Antibiogo : une application révolutionnaire pour lutter contre la résistance aux antibiotiques

Nada Malou de la Fondation MSF à Amman en Jordanie durant l’évaluation clinique de l’application.
Nada Malou de la Fondation MSF à Amman en Jordanie durant l’évaluation clinique de l’application. © MSF

Désormais dispositif médical certifié, Antibiogo sera déployé dès l'été 2022 dans plusieurs laboratoires de Médecins Sans Frontières (MSF). Cet outil de diagnostic innovant, développé et testé par la Fondation MSF pour les besoins des pays à ressources limitées, sera  disponible sous la forme d’une application gratuite et téléchargeable, et représente un espoir de taille pour ralentir l’antibiorésistance, enjeu majeur de santé publique.

Enjeu de santé publique

Antibiogo permet aux techniciens de laboratoires non-experts de mesurer et interpréter des antibiogrammes, le test qui détermine la sensibilité des bactéries aux différents antibiotiques. Ce test est indispensable pour aider les médecins à prescrire les antibiotiques les plus efficaces à leurs patients. La résistance aux antimicrobiens (RAM), reconnue par l’OMS comme une menace majeure pour la santé publique, a causé 1,27 million de décès en 2019. Elle pourrait être la première cause de mortalité avec dix millions de morts par an dans le monde à partir de 2050 si rien n’est fait.

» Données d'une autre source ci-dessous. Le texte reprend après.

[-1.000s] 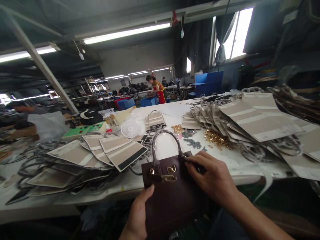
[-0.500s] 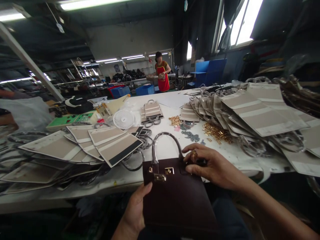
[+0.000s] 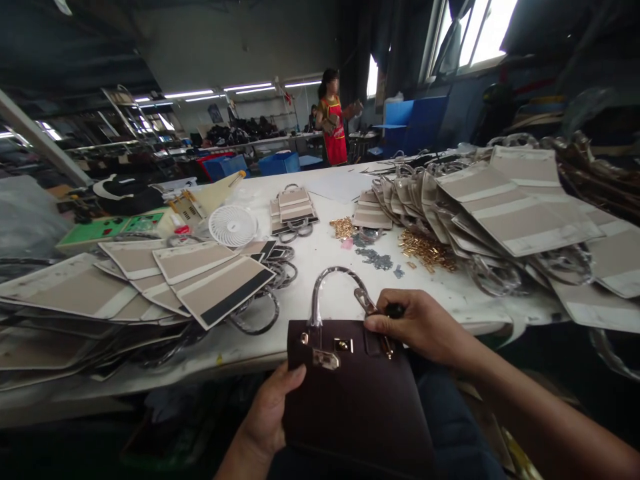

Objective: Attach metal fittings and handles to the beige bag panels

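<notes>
A dark brown handbag panel (image 3: 350, 400) is held in front of me, with a plastic-wrapped loop handle (image 3: 336, 272) rising from its top. My left hand (image 3: 270, 407) grips its left edge, thumb on the front. Gold-coloured turn-lock plate (image 3: 343, 345) sits near the top edge. A strap end with a metal plate (image 3: 326, 360) lies over the front at left. My right hand (image 3: 415, 327) pinches a strap with a metal plate (image 3: 365, 301) at the top right corner. A black tool handle (image 3: 395, 310) shows among its fingers; its full shape is hidden.
Beige panels with wrapped handles are piled at left (image 3: 215, 287) and right (image 3: 520, 200). Gold metal parts (image 3: 427, 252) and grey metal pieces (image 3: 375, 259) lie on the white table (image 3: 320, 243). A white fan (image 3: 233, 225) stands behind the left pile. A person in a red apron (image 3: 334, 133) stands farther back.
The strap with the metal plate at the top right now stands up between my right fingers and the handle. My left hand keeps its hold. The person behind has turned, and my view has shifted.
</notes>
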Demonstrator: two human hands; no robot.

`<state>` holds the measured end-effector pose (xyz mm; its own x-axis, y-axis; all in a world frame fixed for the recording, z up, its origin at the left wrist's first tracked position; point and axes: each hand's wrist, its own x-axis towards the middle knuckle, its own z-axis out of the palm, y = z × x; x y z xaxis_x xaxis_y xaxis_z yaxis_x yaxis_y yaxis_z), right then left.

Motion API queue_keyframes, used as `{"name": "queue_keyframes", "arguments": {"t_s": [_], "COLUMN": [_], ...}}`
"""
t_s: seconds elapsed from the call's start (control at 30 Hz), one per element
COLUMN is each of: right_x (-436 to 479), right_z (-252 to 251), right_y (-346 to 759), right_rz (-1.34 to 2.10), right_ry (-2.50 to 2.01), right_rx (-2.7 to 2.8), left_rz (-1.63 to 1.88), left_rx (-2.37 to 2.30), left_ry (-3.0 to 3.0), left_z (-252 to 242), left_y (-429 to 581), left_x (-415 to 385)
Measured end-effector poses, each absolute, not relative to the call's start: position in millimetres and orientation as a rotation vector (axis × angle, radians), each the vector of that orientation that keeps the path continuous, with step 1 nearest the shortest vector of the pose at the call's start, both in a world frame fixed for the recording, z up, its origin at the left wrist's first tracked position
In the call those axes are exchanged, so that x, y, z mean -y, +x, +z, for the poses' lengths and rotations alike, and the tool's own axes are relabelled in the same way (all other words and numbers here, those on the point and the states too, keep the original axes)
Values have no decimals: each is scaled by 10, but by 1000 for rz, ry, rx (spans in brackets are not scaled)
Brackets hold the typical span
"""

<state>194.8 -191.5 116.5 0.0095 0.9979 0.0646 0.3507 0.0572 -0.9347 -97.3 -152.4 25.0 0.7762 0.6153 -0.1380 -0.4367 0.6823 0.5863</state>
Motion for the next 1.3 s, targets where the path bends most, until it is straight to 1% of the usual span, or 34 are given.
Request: {"name": "queue_keyframes", "arguments": {"t_s": [0.13, 0.3, 0.4, 0.57, 0.77, 0.87, 0.97, 1.13, 1.3], "right_x": [2027, 2255, 2340, 2379, 2412, 2373, 2221, 1878, 1739], "right_z": [1158, 1012, 910, 775, 692, 602, 378, -60, -118], "right_y": [1997, 1977, 1914, 1834, 1840, 1860, 1919, 2099, 2164], "right_rz": [916, 955, 985, 870, 644, 658, 712, 682, 705], "right_ry": [-1327, -1083, -1052, -1050, -1144, -1252, -1476, -1735, -1816], "right_rx": [1239, 1182, 1154, 1151, 1234, 1173, 1041, 945, 915], "left_rz": [638, 647, 639, 647, 654, 610, 636, 777, 741], "left_rx": [-313, -263, -282, -323, -390, -511, -722, -933, -1061], "left_ry": [535, 518, 533, 560, 517, 426, 420, 605, 962], "left_z": [238, 208, 174, 125, 109, 80, 6, -166, -264], "left_y": [-993, -1072, -1127, -1156, -1044, -908, -717, -465, -497], "left_x": [1483, 1426, 1391, 1375, 1426, 1471, 1502, 1468, 1388]}}
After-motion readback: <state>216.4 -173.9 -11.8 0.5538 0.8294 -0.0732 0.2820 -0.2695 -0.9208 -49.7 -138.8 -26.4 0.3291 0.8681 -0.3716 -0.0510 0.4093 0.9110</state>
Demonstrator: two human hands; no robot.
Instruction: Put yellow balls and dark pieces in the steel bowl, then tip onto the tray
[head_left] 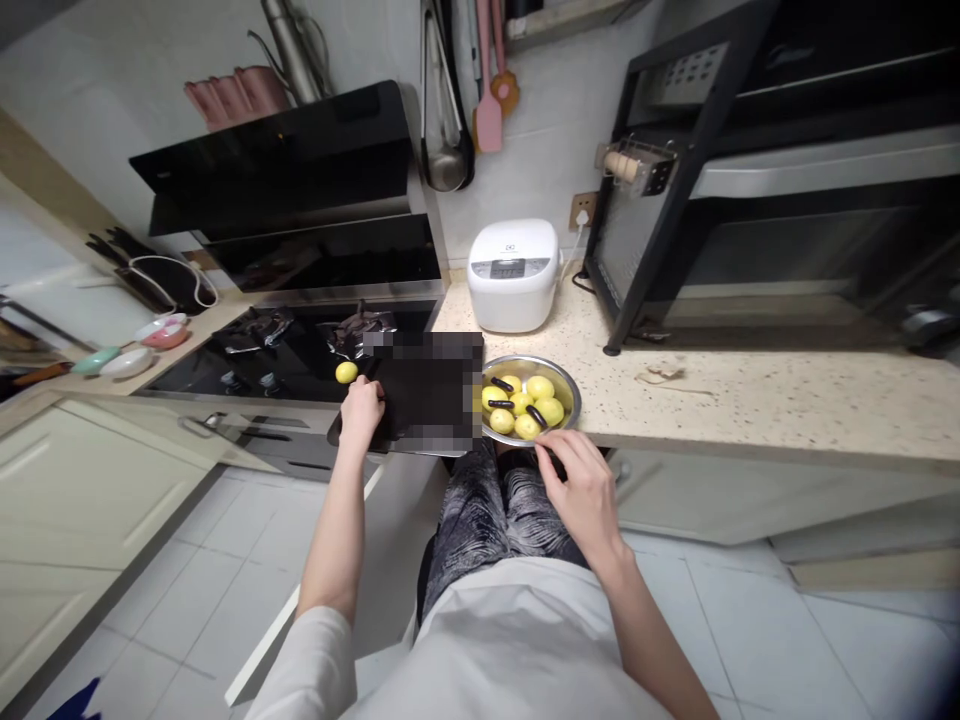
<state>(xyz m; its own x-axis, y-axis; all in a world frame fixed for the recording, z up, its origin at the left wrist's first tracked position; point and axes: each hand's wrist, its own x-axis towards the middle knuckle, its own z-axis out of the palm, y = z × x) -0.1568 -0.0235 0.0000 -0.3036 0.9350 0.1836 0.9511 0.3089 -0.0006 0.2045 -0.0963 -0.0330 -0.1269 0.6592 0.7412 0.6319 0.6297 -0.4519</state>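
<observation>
My left hand is closed at the left edge of a black flat rectangular board, its fingers curled over that edge. Parts of the board are blurred out. Just beyond this hand a single round yellow piece shows, by the stove's front. A shallow metal bowl stands right of the board, holding several yellow pieces, like lemons or peeled potatoes, and 3 dark, glossy, elongated pieces. My right hand pinches the bowl's near rim between thumb and fingers.
Behind the bowl stands a white rice cooker. A black gas stove lies left, under a range hood. To the right, a black rack holds an oven. Small bowls sit far left. An open drawer or door is below.
</observation>
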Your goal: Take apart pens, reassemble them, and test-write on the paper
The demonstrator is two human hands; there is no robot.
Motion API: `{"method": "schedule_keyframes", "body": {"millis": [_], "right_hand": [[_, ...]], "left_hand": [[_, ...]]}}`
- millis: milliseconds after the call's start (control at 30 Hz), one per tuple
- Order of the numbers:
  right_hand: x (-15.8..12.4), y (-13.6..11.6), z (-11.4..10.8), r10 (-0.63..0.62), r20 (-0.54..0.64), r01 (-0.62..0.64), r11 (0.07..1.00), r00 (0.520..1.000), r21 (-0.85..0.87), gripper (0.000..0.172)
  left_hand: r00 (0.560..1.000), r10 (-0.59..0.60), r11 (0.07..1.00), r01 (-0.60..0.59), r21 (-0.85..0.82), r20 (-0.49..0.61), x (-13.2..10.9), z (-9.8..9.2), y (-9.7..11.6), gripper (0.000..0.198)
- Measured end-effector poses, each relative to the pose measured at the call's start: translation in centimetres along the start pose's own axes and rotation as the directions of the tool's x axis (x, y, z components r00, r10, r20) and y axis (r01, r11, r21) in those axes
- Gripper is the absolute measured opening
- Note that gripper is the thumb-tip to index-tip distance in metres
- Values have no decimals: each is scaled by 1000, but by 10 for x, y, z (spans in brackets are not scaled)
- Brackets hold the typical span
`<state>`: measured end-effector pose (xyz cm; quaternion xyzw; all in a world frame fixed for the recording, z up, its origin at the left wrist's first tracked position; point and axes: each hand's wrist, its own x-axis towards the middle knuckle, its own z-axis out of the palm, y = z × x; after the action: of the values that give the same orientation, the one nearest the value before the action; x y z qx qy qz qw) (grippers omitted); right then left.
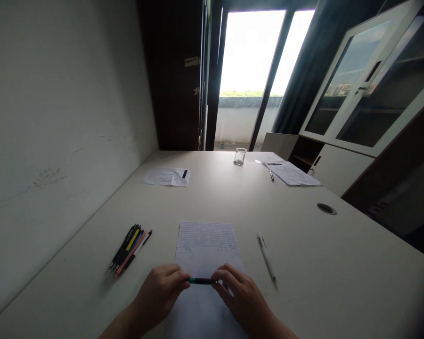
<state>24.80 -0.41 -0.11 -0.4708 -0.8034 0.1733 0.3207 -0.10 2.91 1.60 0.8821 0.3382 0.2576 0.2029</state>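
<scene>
Between my two hands a dark pen (200,281) with a green part lies level above the paper. My left hand (164,287) pinches its left end. The fingers of my right hand (238,289) are closed on the other end, and both tips of the pen are hidden. Beneath is a sheet of paper (207,261) with lines of handwriting on its upper part. To the left lies a bunch of several pens (130,250), in black, yellow, blue and pink. A white pen (266,258) rests on the table to the right of the sheet.
Farther back on the white table (212,197) are a glass (239,156), a printed sheet (167,177), a stack of papers (293,173) and another pen (272,175). A round cable hole (326,209) sits near the right edge. A wall (67,117) borders the left side.
</scene>
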Motion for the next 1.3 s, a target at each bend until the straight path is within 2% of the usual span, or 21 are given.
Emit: {"method": "schedule_keyframes", "body": {"millis": [100, 133, 200, 300, 400, 467, 500, 567, 667, 733, 867, 967, 1067, 1133, 1233, 1300], "right_hand": [[0, 0, -1, 58, 49, -60, 997, 997, 40, 24], [0, 0, -2, 64, 62, -67, 997, 996, 41, 23], [0, 1, -2, 48, 78, -50, 999, 996, 22, 12], [0, 2, 0, 18, 71, -17, 1000, 997, -5, 17], [-1, 2, 1, 54, 61, -54, 999, 997, 2, 7], [0, 2, 0, 76, 70, -77, 997, 995, 8, 20], [0, 2, 0, 74, 76, -75, 997, 994, 8, 20], [1, 1, -1, 44, 83, -44, 999, 996, 0, 10], [1, 0, -1, 10, 63, -9, 1000, 998, -16, 12], [0, 1, 0, 28, 47, -27, 999, 998, -17, 3], [0, 2, -1, 65, 46, -65, 998, 997, 13, 19], [2, 1, -3, 22, 40, -23, 1000, 999, 18, 10], [2, 1, -3, -6, 10, 6, 1000, 1000, 13, 16], [1, 1, -2, 6, 7, -6, 1000, 1000, 20, 7], [0, 0, -2, 35, 25, -35, 999, 999, 31, 20], [0, -1, -3, 28, 32, -28, 999, 999, 15, 16]], "left_hand": [[1000, 7, 1000, -7, 0, 0, 0, 0, 0, 14], [1000, 9, 1000, -9, 2, -1, 0, 0, 0, 14], [1000, 9, 1000, -9, 10, -7, -1, 0, 0, 14], [1000, 12, 1000, -11, 24, -19, -1, 2, -1, 14], [1000, 8, 1000, -7, 25, -25, -1, 2, -1, 14], [1000, 3, 1000, -2, 20, -19, -1, 2, -1, 14], [1000, 1, 1000, -1, 18, -15, -1, 1, 0, 14], [1000, -1, 1000, 1, 15, -8, -2, 1, 0, 14], [1000, -7, 1000, 7, 15, -2, -3, 1, 0, 15], [1000, -11, 1000, 11, 13, -2, -3, 2, -1, 15], [1000, -13, 1000, 13, 1, -13, -2, 2, -1, 15], [1000, -13, 1000, 13, -1, -17, -1, 3, -1, 14], [1000, -17, 1000, 17, 1, -13, 0, 2, -1, 14], [1000, -19, 1000, 19, -2, -10, 0, 2, 0, 14], [1000, -12, 1000, 12, -9, -9, 0, 1, 0, 14], [1000, -13, 1000, 12, -10, -10, -1, 1, 0, 14]]}}
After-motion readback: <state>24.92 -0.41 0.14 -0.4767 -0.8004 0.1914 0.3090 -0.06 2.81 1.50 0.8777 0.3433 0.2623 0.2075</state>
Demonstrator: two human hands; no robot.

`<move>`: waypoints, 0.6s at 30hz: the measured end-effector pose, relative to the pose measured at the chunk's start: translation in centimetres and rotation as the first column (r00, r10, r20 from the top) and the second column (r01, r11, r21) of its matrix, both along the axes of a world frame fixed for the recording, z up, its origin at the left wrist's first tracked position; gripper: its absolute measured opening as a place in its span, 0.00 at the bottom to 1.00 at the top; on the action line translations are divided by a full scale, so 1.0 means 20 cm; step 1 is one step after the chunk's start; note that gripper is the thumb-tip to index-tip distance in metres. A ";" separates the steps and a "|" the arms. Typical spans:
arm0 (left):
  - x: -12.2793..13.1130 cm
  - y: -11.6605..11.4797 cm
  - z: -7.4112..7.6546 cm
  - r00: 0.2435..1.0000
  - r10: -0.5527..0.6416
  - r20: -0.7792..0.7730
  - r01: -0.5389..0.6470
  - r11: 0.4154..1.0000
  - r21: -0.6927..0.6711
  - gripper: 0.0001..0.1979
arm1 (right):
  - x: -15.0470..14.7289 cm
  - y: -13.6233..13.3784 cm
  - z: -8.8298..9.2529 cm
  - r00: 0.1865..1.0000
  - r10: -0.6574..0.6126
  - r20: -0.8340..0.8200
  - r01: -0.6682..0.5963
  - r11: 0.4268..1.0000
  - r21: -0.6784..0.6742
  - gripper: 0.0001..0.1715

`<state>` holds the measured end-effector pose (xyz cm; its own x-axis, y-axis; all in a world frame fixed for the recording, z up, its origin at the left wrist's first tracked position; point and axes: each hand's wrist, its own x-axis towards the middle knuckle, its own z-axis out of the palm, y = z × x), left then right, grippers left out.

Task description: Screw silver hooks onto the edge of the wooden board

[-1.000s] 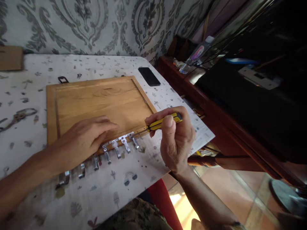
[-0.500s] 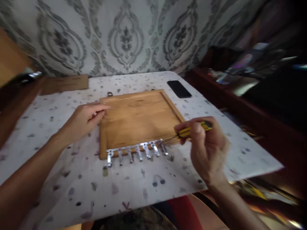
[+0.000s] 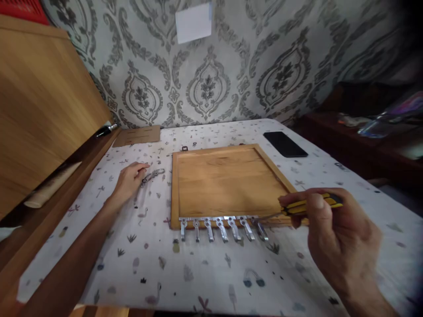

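A wooden board with a raised frame [image 3: 224, 180] lies flat on the table. Along its near edge runs a row of several silver metal hooks [image 3: 220, 229]. My right hand [image 3: 337, 233] grips a yellow and black screwdriver [image 3: 304, 206], whose shaft points left and reaches the hook at the right end of the row. Whether the tip sits in a screw is too small to tell. My left hand [image 3: 130, 178] rests on the tablecloth left of the board, fingers loosely bent and apart. Close to its fingertips lies a small grey, metal-looking piece [image 3: 153, 175].
A black phone [image 3: 285, 144] lies behind the board to the right. Brown cardboard [image 3: 137, 135] is at the back left. A wooden cabinet [image 3: 49, 97] borders the table's left side, and a patterned wall [image 3: 208, 83] stands behind. Small metal hangers [image 3: 185, 149] show at the board's far edge.
My left hand has left the board's left edge and is now on the tablecloth. My right hand keeps the screwdriver at the right-end hook. The view has shifted left and up.
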<state>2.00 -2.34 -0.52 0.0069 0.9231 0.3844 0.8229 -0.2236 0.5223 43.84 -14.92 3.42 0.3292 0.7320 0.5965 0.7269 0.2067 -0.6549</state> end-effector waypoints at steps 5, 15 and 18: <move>-0.04 0.03 -0.03 0.997 0.032 -0.075 -0.032 0.999 0.000 0.20 | 0.00 0.01 0.01 1.000 0.001 -0.019 -0.001 1.000 0.019 0.26; -0.03 0.01 0.04 0.989 -0.089 -0.115 0.070 0.985 -0.160 0.19 | 0.01 0.01 0.00 1.000 -0.015 0.012 0.014 1.000 0.005 0.34; -0.02 0.00 0.05 0.989 -0.126 -0.072 0.108 0.969 -0.223 0.14 | 0.01 0.01 0.01 1.000 -0.014 -0.006 0.014 1.000 0.007 0.32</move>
<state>1.70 -2.40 0.45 0.1438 0.9753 0.1675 0.8411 -0.2096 0.4986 43.95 -14.71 3.69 0.3426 0.7233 0.5996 0.7258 0.2014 -0.6578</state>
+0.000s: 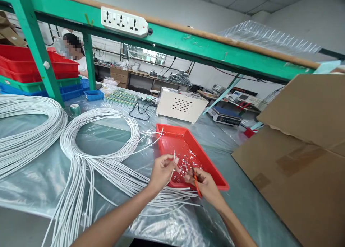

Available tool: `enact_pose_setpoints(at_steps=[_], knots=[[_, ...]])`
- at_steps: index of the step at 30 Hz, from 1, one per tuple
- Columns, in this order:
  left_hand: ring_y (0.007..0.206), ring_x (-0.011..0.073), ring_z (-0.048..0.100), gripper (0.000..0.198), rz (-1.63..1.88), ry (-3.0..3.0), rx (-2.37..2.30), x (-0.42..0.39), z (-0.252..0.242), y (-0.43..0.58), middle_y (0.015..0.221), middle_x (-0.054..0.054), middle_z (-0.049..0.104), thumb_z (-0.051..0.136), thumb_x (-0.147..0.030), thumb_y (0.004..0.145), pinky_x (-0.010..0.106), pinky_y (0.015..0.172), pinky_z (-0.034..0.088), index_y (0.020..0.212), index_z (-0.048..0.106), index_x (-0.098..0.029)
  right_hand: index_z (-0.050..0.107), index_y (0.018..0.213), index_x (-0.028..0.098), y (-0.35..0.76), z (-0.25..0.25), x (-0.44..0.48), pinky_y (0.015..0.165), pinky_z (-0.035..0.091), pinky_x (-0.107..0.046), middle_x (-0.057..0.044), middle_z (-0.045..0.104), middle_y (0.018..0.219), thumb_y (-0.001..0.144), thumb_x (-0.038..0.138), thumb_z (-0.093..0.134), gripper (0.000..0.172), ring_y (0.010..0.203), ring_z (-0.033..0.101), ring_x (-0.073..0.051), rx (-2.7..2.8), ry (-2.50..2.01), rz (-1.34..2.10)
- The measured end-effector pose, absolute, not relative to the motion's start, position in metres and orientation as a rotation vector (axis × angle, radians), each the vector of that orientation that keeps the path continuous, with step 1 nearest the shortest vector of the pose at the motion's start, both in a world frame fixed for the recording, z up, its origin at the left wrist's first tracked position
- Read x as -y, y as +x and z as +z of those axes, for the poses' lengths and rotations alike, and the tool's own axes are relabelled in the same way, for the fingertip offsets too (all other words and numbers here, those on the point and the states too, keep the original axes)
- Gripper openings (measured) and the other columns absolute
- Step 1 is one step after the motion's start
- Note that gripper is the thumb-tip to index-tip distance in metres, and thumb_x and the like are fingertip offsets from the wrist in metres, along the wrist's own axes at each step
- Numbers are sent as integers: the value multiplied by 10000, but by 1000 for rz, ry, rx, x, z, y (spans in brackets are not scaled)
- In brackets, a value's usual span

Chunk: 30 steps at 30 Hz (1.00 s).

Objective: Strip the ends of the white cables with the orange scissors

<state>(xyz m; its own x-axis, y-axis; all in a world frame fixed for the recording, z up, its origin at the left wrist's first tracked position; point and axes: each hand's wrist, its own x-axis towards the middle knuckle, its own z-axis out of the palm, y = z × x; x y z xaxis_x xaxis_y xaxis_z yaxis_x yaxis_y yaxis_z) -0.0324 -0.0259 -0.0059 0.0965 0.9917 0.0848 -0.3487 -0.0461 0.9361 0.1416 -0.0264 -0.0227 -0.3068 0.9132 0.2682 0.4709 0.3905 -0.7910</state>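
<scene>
- Left forearm (115, 214) bare, slanting up and rightward from the lower edge.
- Left grip (161, 173) raised, thumb and forefinger closed in a pinch.
- Right forearm (235, 220) bare, angled up and leftward.
- Right grip (207, 185) curled closed, slightly lower than the left, knuckles bent.
- Both near each other, apart.

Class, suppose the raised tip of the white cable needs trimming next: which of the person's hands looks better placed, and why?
Probably the right hand: it holds the orange-handled tool near the tip of the white cable. The left hand is occupied, pinching that cable.
</scene>
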Motion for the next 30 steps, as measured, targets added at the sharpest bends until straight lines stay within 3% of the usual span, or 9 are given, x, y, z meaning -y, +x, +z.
enact_pose_setpoints(at_steps=[5,10,14,20,24,30], knots=[[236,27,258,335,1302,1018,-816,23,-9,-30,445,-37,573,575,-445,702,151,263,194,832,493,-148,458,734,180,135,-11,39,619,478,-253,-61,603,780,784,130,448,72,704,573,-162,2060,-1096,599],[284,29,373,366,1322,986,-828,17,-12,-29,610,15,623,593,-492,660,166,307,280,699,510,-137,607,810,198,132,-24,60,701,495,-345,-86,664,839,692,69,454,233,791,609,-228,2309,-894,325],[328,52,438,373,1314,967,-829,14,-12,-30,585,10,607,583,-493,673,179,363,332,753,522,-134,612,937,176,133,-30,70,769,500,-346,-105,680,878,709,38,417,330,858,620,-222,2426,-688,21],[281,40,382,406,1268,977,-857,9,-10,-28,498,-17,575,521,-510,717,165,328,272,844,540,-125,579,936,188,136,-10,56,709,514,-275,-81,682,805,727,72,501,251,785,628,-194,2446,-540,95],[245,37,369,376,1184,984,-895,1,-5,-24,489,-16,582,564,-467,698,157,292,232,840,563,-119,567,787,193,145,5,24,613,483,-252,-47,630,714,787,228,502,73,664,595,-171,2149,-1035,306],[259,35,432,309,1091,1029,-929,-3,2,-20,605,25,631,600,-390,692,147,278,257,801,607,-101,462,677,190,158,-7,-16,498,380,-212,13,486,575,803,341,481,197,526,454,-126,2031,-1332,343]])
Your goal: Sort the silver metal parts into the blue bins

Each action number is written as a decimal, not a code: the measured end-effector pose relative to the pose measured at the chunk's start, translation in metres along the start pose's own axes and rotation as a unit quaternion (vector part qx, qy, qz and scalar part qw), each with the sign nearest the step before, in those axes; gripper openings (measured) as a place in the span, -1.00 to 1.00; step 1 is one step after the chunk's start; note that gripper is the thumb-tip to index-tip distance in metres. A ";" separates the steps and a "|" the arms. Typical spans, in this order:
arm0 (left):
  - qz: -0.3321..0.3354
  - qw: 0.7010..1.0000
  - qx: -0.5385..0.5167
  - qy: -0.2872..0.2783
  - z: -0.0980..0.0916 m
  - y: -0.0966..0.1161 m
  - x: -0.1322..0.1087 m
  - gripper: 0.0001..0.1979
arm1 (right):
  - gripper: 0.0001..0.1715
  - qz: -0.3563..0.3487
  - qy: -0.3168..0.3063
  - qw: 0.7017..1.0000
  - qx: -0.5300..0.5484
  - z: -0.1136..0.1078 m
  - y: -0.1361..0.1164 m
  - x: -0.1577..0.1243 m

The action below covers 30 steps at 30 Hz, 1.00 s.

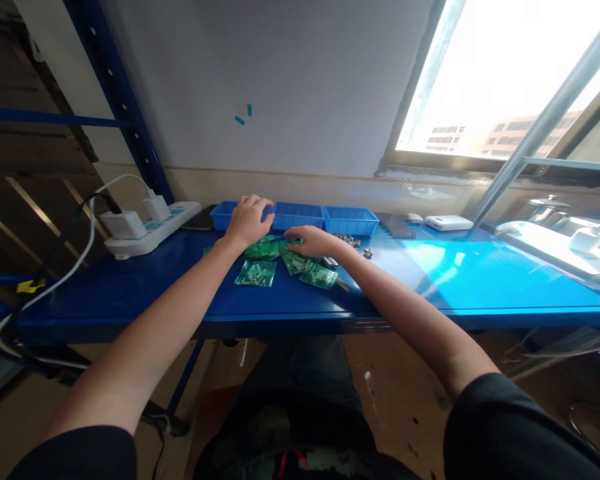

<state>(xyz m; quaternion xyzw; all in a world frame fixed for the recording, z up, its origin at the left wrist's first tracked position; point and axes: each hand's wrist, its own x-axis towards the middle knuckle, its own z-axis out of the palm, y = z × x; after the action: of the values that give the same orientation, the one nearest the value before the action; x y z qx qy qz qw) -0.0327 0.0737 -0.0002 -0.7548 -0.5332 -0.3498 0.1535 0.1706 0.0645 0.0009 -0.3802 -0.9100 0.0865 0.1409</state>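
Note:
My left hand (250, 219) is raised at the left blue bin (221, 215), its fingers curved and the thumb apart, with nothing seen in it. My right hand (309, 240) is low over a pile of green plastic bags (266, 249), its fingers and thumb closed on the edge of a bag there. Nearer to me lie a flat green bag (256, 273) with small metal parts inside and another green bag (319, 275). A loose metal piece (343, 285) sticks out beside that one. Small metal fittings (350, 240) are scattered behind my right wrist.
A middle blue bin (300, 215) and a right blue bin (351, 220) stand along the wall on the blue table (145, 287). At left is a white power strip (153, 230) with plugs and cables. A white device (449, 223) lies at right, below the window.

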 end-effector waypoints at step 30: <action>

« Grâce à Antibiogo, n’importe quel technicien de laboratoire en microbiologie va pouvoir lire et interpréter, directement sur son téléphone, un antibiogramme et savoir quel est le profil de résistance des bactéries responsables de l’infection des patients. Bien utilisé, il s’agit d’un fantastique nouvel outil de diagnostic qui aidera à assurer un plus large accès à des tests bactériologiques de qualité même en l’absence de microbiologistes. Cela permettra non seulement de traiter les patients avec les antibiotiques les plus adaptés mais aussi de réduire la résistance aux antibiotiques », explique Nada Malou, responsable du programme Antibiogo.  

Pays à ressources limitées

Par ailleurs, la grande majorité des tests diagnostic sont développés dans les pays riches dans une logique de marché, puis une fois rentabilisés, mis à disposition des pays à ressources limitées sans prendre en compte la spécificité de leurs contextes. « Antibiogo a ceci d’innovant qu’il est né dans les pays à ressources limitées, a été développé avec les utilisateurs de ces pays, et a été testé dans les populations qui vont en bénéficier. Le modèle de développement de ce dispositif médical est l’inverse de celui que l’on connaît habituellement, et répond à de réels besoins observés dans les pays à ressources limitées », poursuit Nada Malou.  

Dans les pays riches, la prescription d’antibiotiques est facilitée par l’utilisation d’automates pour la lecture et l’interprétation des antibiogrammes, et par l’expertise de microbiologistes. Mais dans les pays à ressources limitées, dépourvus de ces équipements onéreux et de microbiologistes cliniques en nombre suffisant, l’identification de l’antibiorésistance est bien plus compliquée voire absente.

Outil diagnostic innovant

Antibiogo est ainsi basé sur le traitement d'images, une technologie d'intelligence artificielle et un système expert existant. En pratique, l’application permet aux techniciens de laboratoire de mesurer les diamètres d’inhibition qu’on retrouve sur les antibiogrammes puis à en interpréter les résultats, sans forcément avoir une expertise en microbiologie, pourtant nécessaire jusqu’alors. En situation, les résultats montrent un très haut niveau de concordance, allant de 90 à 98% en fonction des bactéries, lorsqu’ils sont comparés avec l’interprétation faite par des microbiologistes qualifiés.  

L’application mobile Antibiogo sera d’abord utilisée dans des laboratoires de MSF au Mali, en République Centrafricaine, en Jordanie et au Yémen, et sera déployée plus largement par la suite. Après l’obtention de la certification finale en 2023, l’application, destinée aux professionnels de santé, sera téléchargeable dans l’ensemble des pays à ressources limitées.